Every line with the string "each" in it belongs in your answer, so copy them all from the data.

DATASET CONTENT:

________

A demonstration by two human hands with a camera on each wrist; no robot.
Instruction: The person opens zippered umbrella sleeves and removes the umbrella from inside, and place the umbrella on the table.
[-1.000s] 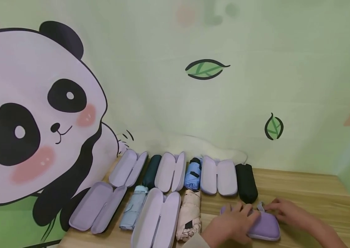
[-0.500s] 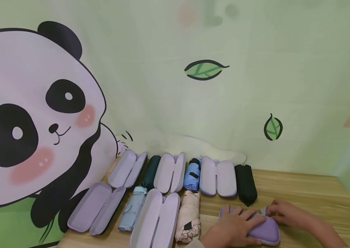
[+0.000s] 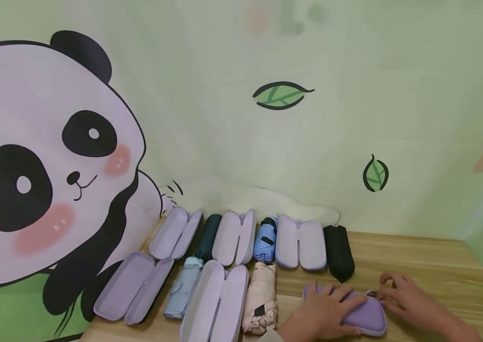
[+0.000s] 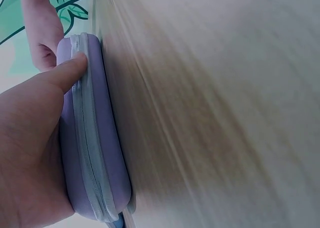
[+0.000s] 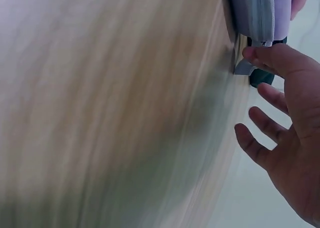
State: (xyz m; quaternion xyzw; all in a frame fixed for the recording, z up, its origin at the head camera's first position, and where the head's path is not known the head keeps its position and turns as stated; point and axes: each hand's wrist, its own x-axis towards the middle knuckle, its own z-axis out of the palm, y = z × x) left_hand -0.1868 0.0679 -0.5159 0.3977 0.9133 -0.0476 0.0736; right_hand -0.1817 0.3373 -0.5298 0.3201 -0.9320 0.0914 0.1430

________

OUTPUT OF THE EXERCISE:
A demonstration by two human hands with a camera on each wrist; no robot.
State: (xyz m; quaternion xyzw; all in a frame fixed for the recording, z up, its origin at the head camera's first position, and where the head's path is not known the head keeps its position and turns as stated; point and axes: each hand's wrist, its own x-axis towards the middle knuckle, its own z-axis out of the palm, y = z × x) left_hand -0.1868 0.0679 -0.5159 0.3977 0.9133 -0.0476 0.0736; right_hand -0.1817 0.3373 -0.5298 0.3201 -0.9320 0.0914 0.1430

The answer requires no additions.